The scariest thing about Donald Trump’s relationship with the truth
That Donald Trump doesn’t tell the truth isn’t news. It’s a feature, not a glitch, of his presidency and his life.
What is newsworthy, however, is that the rate of Trump’s dishonesty is picking up — rapidly — the longer he spends in office.
Consider this from The Washington Post Fact Checker’s ongoing tally of Trump’s falsehoods:
“In 2017, Trump made 1,999 false or misleading claims. In 2018, he added 5,689 more, for a total of 7,688. And in 2019, he made 8,155 suspect claims.
“In other words, in a single year, the president said more than the total number of false or misleading claims he had made in the previous two years. Put another way: He averaged six such claims a day in 2017, nearly 16 a day in 2018 and more than 22 a day in 2019.”
Let me just re-emphasize something there: “In other words, in a single year, the president said more than the total number of false or misleading claims he had made in the previous two years.”
And it’s not like Trump didn’t say any false or misleading things in his first two years in office! His record of prevarication — in just those first two years — is well beyond anything we have seen from a president (or any politician) in modern memory.
According to CNN’s Daniel Dale, Trump made 81 false claims in the last week alone. That’s above his average of 61 per week since Dale began tabulating Trump’s falsehoods on July 8, 2019. In that time, Trump has made 1,636 false claims since July 8, an average of about nine per day.
What Trump is doing, whether consciously or unconsciously, is continuing to stretch the idea of “truth” and “fact” in ways those two ideas have never been stretched before. And his very willingness to push and push and push beyond even the outer limits of what most people would consider being honest has — and will have — a profound effect on who we are as Americans.
The best way I can explain this is to take it out of a political context and put it in an athletic one.
Think of a basketball game in which one team, from the start, played such aggressive defense that — by the rules — they should be called for a foul on every play. In short: If the referees enforced the rules as written, every single player on the team would foul out of the game within minutes. But what is more likely to happen in such a scenario is that the refs hold their whistles somewhat, not wanting to make the game unwatchable or unplayable. The result? The team playing overly aggressive defense effectively changes the definition of a “foul” — allowing themselves significantly more leeway in how they can guard the other team and likely giving them a competitive edge.

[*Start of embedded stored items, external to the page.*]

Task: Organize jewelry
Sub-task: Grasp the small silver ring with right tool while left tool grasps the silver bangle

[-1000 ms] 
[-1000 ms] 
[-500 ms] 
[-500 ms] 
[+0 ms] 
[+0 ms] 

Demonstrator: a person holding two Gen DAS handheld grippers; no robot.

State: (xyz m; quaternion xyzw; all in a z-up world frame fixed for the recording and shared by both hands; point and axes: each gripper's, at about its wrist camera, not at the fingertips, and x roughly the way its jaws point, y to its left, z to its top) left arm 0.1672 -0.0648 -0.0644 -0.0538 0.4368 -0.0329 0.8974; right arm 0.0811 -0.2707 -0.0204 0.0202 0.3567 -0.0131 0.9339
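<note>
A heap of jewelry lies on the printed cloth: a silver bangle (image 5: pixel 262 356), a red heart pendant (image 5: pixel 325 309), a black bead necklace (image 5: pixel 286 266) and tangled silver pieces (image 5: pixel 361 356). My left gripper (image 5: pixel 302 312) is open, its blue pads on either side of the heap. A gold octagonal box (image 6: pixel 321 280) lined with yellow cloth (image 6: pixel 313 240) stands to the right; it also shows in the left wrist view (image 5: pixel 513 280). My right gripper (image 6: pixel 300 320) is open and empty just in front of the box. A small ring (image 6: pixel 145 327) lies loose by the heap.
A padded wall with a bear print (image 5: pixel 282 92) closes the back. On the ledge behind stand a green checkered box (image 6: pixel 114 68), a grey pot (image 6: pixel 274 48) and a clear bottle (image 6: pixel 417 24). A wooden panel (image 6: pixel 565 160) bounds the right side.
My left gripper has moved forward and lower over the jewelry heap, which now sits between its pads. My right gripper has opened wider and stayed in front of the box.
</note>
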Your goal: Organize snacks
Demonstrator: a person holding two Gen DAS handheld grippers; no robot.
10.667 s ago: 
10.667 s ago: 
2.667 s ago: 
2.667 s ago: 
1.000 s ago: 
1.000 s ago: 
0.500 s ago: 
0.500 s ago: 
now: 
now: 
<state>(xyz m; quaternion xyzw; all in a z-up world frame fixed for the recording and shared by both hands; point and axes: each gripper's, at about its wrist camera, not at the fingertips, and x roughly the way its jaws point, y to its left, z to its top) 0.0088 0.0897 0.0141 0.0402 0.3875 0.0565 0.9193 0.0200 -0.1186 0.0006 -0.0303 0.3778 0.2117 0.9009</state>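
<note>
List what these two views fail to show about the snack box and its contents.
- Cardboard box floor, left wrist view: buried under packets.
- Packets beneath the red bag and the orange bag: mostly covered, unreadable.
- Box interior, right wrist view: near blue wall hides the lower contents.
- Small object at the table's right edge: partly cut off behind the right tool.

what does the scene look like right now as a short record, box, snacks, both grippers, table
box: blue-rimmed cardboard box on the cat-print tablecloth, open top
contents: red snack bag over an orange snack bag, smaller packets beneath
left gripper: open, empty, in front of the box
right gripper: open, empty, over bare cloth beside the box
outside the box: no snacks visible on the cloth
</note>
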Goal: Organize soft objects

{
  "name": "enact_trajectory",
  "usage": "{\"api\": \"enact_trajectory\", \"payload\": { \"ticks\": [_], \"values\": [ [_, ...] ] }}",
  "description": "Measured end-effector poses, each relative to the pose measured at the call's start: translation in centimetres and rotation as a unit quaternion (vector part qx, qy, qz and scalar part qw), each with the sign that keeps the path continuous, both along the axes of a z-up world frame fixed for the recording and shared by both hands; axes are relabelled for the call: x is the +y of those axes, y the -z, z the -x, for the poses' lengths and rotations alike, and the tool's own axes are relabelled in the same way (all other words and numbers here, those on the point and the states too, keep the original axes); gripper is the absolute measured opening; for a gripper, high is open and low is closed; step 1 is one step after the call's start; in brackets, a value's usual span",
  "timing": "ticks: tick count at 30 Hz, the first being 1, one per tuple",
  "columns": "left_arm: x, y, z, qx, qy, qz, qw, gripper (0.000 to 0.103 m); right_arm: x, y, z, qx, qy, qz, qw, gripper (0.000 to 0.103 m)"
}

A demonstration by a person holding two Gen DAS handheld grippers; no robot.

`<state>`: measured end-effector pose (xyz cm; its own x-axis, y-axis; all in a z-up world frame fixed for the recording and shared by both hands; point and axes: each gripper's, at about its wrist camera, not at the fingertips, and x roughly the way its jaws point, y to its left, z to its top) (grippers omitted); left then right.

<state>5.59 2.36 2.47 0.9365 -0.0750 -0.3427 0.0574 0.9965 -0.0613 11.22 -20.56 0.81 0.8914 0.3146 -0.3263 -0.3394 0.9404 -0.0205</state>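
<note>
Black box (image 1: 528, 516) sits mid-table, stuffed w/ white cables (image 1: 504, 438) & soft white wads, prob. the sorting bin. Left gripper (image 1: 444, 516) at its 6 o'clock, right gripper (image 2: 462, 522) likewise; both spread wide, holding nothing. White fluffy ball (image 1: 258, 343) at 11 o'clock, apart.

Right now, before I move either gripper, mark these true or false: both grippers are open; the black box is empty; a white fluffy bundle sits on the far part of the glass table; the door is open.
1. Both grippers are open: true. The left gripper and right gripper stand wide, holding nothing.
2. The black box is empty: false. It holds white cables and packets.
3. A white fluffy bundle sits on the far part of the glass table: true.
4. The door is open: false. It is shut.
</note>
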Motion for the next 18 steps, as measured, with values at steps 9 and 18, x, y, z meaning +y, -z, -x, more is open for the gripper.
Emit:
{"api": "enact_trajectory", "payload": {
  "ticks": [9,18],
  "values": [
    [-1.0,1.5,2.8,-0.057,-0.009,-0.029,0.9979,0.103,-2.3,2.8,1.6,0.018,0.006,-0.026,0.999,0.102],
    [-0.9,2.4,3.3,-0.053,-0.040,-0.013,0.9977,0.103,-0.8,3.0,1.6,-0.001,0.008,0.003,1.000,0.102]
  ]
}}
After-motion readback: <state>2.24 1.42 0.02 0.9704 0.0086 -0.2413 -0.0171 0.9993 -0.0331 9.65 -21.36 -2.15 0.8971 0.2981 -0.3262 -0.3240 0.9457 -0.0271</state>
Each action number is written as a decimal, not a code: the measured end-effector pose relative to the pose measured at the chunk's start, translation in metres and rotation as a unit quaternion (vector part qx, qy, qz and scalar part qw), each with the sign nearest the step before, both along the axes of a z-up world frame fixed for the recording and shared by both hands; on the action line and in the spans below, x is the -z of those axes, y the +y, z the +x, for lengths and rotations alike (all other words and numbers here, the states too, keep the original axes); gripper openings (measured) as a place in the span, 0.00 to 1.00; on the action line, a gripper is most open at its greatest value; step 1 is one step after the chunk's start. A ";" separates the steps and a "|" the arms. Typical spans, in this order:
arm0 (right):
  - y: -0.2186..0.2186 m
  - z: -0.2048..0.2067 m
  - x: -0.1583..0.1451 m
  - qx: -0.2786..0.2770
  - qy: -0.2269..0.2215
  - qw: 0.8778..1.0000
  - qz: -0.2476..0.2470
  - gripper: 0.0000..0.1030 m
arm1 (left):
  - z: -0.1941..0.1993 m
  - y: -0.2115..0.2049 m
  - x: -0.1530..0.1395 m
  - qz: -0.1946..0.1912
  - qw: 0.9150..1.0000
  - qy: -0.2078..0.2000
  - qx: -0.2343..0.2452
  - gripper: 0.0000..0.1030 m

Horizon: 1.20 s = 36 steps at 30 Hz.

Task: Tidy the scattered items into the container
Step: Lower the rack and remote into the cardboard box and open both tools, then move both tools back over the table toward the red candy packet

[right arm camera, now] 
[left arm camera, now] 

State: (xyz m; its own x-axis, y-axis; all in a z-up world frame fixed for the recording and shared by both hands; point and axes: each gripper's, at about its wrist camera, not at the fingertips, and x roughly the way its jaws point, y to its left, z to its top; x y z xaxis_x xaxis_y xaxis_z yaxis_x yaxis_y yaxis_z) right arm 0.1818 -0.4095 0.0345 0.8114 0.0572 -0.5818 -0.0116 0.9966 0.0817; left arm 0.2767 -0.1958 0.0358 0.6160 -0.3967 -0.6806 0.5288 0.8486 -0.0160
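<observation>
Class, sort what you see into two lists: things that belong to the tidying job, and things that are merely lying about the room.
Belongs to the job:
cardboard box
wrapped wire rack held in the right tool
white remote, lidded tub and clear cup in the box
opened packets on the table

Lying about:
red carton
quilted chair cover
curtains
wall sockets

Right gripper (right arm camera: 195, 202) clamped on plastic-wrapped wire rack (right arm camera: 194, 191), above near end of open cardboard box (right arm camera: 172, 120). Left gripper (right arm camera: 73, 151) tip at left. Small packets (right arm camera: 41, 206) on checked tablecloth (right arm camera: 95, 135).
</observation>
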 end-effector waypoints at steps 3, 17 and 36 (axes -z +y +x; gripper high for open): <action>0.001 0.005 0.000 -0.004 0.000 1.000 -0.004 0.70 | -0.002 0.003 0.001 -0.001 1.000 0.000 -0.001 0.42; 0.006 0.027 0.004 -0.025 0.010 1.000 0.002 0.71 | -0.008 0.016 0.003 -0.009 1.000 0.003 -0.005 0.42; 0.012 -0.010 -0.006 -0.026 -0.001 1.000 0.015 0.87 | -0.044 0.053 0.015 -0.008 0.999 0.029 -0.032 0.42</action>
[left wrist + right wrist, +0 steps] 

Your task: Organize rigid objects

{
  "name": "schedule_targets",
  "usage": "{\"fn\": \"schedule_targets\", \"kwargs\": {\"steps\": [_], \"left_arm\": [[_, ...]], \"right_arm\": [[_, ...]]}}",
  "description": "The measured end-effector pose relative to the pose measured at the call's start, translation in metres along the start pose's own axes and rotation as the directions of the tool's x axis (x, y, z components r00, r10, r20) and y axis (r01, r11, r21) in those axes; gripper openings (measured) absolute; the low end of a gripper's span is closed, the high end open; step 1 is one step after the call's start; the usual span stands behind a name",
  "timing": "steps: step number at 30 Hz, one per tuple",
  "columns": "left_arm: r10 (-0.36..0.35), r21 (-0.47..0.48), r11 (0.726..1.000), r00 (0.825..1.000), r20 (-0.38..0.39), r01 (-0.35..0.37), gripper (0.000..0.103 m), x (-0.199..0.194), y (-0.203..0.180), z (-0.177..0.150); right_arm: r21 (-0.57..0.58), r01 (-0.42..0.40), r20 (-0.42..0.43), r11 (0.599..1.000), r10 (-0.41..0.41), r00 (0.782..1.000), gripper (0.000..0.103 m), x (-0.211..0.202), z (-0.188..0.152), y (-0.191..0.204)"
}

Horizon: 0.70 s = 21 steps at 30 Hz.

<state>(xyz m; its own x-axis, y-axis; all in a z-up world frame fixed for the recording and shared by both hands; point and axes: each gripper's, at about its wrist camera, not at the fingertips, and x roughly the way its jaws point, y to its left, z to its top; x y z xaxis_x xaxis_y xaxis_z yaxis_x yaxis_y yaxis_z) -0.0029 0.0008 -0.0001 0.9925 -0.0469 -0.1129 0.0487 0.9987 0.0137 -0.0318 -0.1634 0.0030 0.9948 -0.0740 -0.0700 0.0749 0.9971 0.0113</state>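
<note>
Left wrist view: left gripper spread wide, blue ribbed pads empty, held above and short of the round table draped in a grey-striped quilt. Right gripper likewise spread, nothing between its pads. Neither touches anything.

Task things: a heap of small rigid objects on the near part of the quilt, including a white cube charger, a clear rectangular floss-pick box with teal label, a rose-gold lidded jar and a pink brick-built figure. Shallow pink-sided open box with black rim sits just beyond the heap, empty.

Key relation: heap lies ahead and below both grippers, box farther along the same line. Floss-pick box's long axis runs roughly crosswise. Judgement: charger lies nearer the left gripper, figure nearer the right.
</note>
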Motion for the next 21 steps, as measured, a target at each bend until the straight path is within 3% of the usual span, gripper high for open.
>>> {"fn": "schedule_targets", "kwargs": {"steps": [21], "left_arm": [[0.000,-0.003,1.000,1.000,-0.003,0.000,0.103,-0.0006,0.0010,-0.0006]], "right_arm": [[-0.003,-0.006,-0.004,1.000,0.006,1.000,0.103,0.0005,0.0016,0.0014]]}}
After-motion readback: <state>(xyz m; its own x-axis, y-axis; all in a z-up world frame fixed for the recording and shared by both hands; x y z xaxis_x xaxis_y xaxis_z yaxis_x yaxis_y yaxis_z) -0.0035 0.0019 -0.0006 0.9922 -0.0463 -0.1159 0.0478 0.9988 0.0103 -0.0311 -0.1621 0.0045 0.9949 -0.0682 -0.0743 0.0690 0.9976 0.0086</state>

That’s what Trump is doing. His assault on the very idea that truth and facts aren’t partisan positions has effectively changed the rules by which he is judged by the public. One example: Trump’s oft-repeated “fake news” mantra, which is beloved by his base, doesn’t mean what it purports to mean. “Fake” news is news that Trump either doesn’t like or is unfavorable to him. That he has co-opted the term “fake” for that sort of news, and that so many of his supporters believe it, tells you all you need to know about what Trump’s lying has wrought.
But again, it’s not just that Trump doesn’t tell the truth. It’s that — to borrow the above basketball metaphor — he keeps guarding the other team more and more aggressively, daring the refs to call him for a foul. Trump is not satisfied with just blurring the lines of what is fact and what is fiction; he wants to destroy the concept of “facts” entirely.
And unfortunately, this pushing of limits has impacts that go well beyond Trump’s time in office — whether that is another year or another five years. Politics is a copycat business, and while it’s hard to imagine any future politician flaunting truth as publicly as Trump, you can be sure that every single elected official has taken note of the fact that Trump’s mountain of lies and mistruths don’t seem to have disqualified him in the eyes of lots of voters.
That will be one of Trump’s lasting legacies in this country — and it’s a very, very troubling one.